Tuesday, November 17, 2015

The Brick Wall of C++ Source Code Transformation

In 1992, I was responsible for organizing the Advanced Topics Workshop that accompanied the USENIX C++ Technical Conference. The call for workshop participation said:
The focus of this year's workshop will be support for C++ software development tools. Many people are beginning to experiment with the idea of having such tools work off a data structure that represents parsed C++, leaving the parsing task to a single specialized tool that generates the data structure. 
As the workshop approached, I envisioned great progress in source code analysis and transformation tools for C++. Better lints, deep architectural analysis tools, automatic code improvement utilities--all these things would soon be reality! I was very excited.

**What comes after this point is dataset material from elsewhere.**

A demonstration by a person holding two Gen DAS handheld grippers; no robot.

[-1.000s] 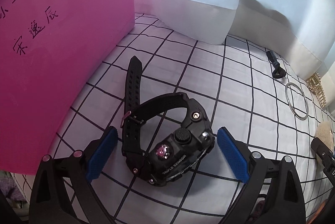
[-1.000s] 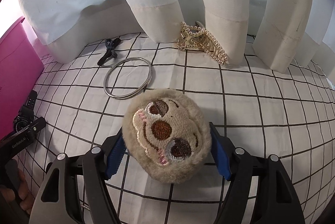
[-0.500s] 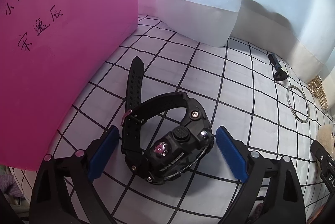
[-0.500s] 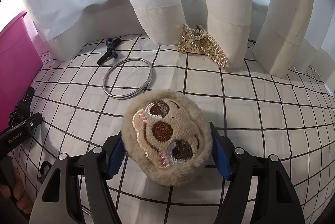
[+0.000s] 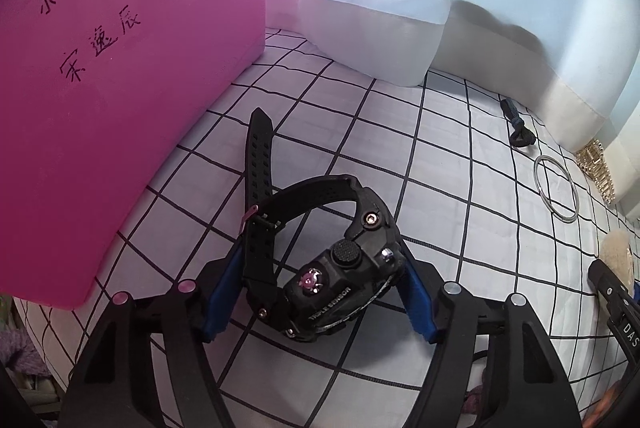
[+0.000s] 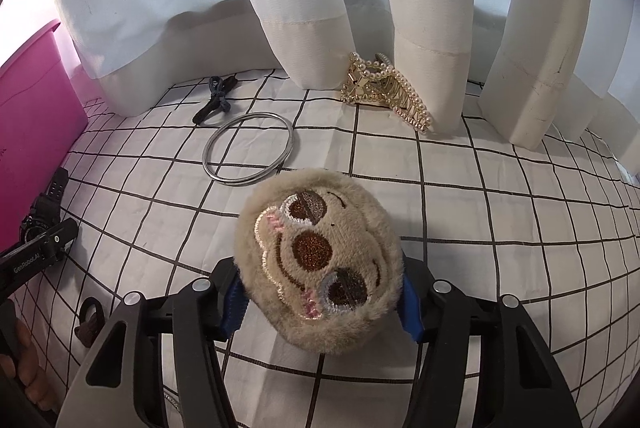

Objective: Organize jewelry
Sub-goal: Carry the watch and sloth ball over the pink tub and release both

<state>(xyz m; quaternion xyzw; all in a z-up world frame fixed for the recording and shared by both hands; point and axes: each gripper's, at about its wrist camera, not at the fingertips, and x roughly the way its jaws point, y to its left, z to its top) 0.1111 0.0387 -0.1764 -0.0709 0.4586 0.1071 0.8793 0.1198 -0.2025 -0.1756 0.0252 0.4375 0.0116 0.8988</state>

By the end of the day, my mood was different. Regardless of how we approached the problem of automated code comprehension, we ran into the same problem: the preprocessor. For tools to understand the semantics of source code, they had to examine the code after preprocessing, but to produce acceptable transformed source code, they had to modify what programmers work on: files with macros unexpanded and preprocessor directives intact. That means tools had to map from preprocessed source files back to unpreprocessed source files. That's challenging even at first glance, but when you look closer, the problem gets harder. I found out that some systems #include a header file, modify preprocessor symbols it uses, then #include the header again--possibly multiple times. Imagine back-mapping from preprocessed source files to unpreprocessed source files in such systems!

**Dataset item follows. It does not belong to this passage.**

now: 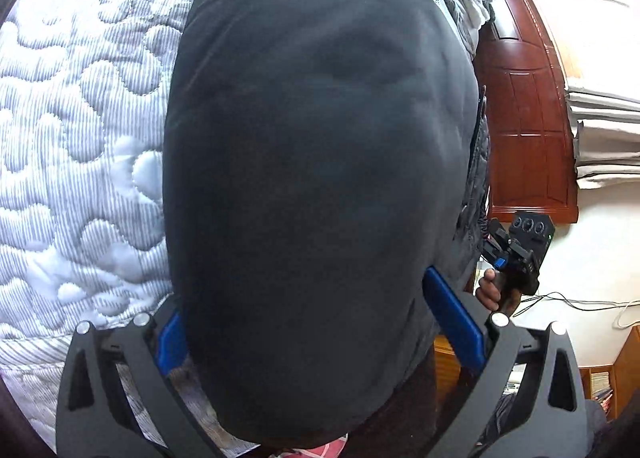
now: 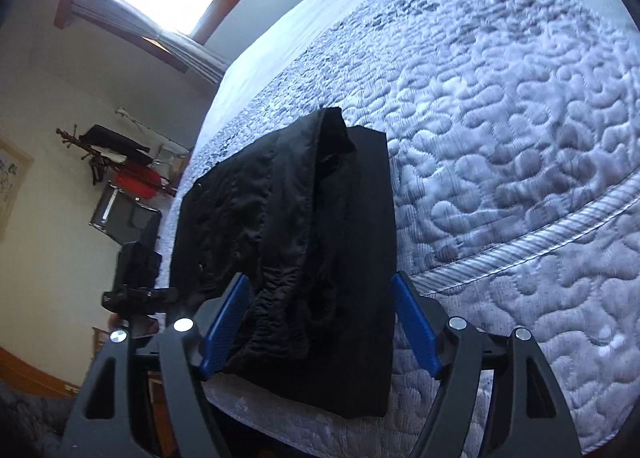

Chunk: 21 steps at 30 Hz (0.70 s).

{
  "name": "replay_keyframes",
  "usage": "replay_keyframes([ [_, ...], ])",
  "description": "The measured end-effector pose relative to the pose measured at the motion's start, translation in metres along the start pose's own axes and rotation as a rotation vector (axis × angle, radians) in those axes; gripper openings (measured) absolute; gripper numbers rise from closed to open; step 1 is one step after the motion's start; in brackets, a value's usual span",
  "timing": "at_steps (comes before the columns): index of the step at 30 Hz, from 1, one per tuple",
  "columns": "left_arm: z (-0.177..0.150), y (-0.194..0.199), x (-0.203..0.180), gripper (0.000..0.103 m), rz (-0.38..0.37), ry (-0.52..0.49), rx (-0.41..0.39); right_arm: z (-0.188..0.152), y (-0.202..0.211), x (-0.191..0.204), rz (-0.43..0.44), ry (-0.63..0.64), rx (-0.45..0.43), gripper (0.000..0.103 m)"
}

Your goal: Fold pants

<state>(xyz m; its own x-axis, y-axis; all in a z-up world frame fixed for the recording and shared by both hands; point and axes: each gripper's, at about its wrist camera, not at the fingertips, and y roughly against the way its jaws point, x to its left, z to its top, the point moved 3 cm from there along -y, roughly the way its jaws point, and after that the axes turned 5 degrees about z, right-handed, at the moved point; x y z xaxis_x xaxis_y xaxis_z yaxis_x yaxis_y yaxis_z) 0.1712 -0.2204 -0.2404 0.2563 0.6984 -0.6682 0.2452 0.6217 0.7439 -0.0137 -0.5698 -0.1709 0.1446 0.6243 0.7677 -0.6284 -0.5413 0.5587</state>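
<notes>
Black pants (image 2: pixel 296 242), folded into a thick rectangle, are lying on a quilted grey-white bedspread (image 2: pixel 500 138) near the mattress's near edge. The right gripper (image 2: pixel 320 322) is standing wide, its blue pads (image 2: pixel 224 322) flanking the bundle's near end; the left pad is touching or nearly touching the cloth and the right pad is clear of it. In the left wrist view, dark fabric is filling most of the picture and hiding the bed beyond. The left gripper (image 1: pixel 320 322) is spread around that bulk, its left pad (image 1: pixel 172 342) partly buried; whether it is pressing cannot be told. A hand (image 1: pixel 490 290) is gripping the other tool's handle at far right.
</notes>
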Motion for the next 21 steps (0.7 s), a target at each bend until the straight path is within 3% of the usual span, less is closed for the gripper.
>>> replay_keyframes([
  [2,-0.004,0.001,0.004,0.100,0.019,-0.010,0.002,0.001,-0.003,-0.002,-0.006,-0.001,0.016,0.085],
  [5,-0.005,-0.003,-0.003,0.100,0.059,-0.023,0.000,0.001,-0.010,-0.004,-0.052,0.032,0.046,0.087],
  [11,-0.006,-0.008,-0.012,0.101,0.116,-0.014,-0.011,0.001,-0.019,-0.010,-0.024,0.021,0.072,0.096],
  [21,-0.005,-0.013,-0.024,0.101,0.084,-0.024,0.001,-0.003,-0.056,-0.017,0.105,-0.040,0.163,0.100],
])
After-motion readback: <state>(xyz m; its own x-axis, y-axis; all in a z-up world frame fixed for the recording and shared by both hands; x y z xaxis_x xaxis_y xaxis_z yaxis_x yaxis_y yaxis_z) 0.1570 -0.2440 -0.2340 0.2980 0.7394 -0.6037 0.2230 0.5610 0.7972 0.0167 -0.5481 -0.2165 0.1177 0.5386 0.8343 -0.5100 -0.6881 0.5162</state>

Dealing with real C++ source code means dealing with real uses of the preprocessor, and at that workshop nearly a quarter century ago, I learned that real uses of the preprocessor doomed most tools before they got off the drawing board. It was a sobering experience.

In the ensuing 23 years, little has changed. Tools that transform C++ source code still have to deal with the realities of the preprocessor, and that's still difficult. In my last blog post, I proposed that the C++ Standardization Committee take into account how source-to-source transformation tools could reduce the cost of migrating old code to new standards, thus permitting the Committee to be more aggressive about adopting breaking changes to the language. In this post, I simply want to acknowledge that preprocessor macros make the development of such tools harder than my last post implied.

Consider this very simple C++:
#define ZERO 0

auto x = ZERO;
int *p = ZERO;
In the initialization of x, ZERO means the int 0. In the initialization of p, ZERO means the null pointer. What should a source code transformation tool do with this code if its job is to replace all uses of 0 as the null pointer with nullptr? It can't change the definition of ZERO to nullptr, because that would change the semantics of the initialization of x. It could, I suppose, get rid of the macro ZERO and replace all uses with either the int 0 or nullptr, depending on context, but (1) that's really outside its purview (programmers should be the ones to determine if macros should be part of the source code, not tools whose job it is to nullptr-ify a code base), and (2) ZERO could be used inside other macros that are used inside other macros that are used inside other macros..., and especially in such cases, reducing the macro nesting could fill the transformed source code with redundancies and make it harder to maintain. (It'd be the moral equivalent of replacing all calls to inline functions with the bodies of those functions.)

I don't recall a lot of talk about templates at the workshop in 1992. At that time, few people had experience with them. (The first compiler to support them, cfront 3.0, was released in 1991.) Nevertheless, templates can give rise to the same kinds of problems as the preprocessor:
template<typename T>
void setToZero(T& obj) { obj = 0; }

int x;
setToZero(x);    // "0" in setToZero means the int

int *p;
setToZero(p);    // "0" in setToZero means the null pointer
I was curious about what clang-tidy did in these situations (one of its checks is modernize-use-nullptr), but I was unable to find a way to enable that check in the version of clang-tidy I downloaded (LLVM version 3.7.0svn-r234109). Not that it matters. The way that clang-tidy approaches the problem isn't the only way, and one of the reasons I propose a decade-long time frame to go from putting a language feature on a hit list to actually getting rid of it is that it's likely to take significant time to develop source-to-source translation tools that can handle production C++ code, macros and templates and all.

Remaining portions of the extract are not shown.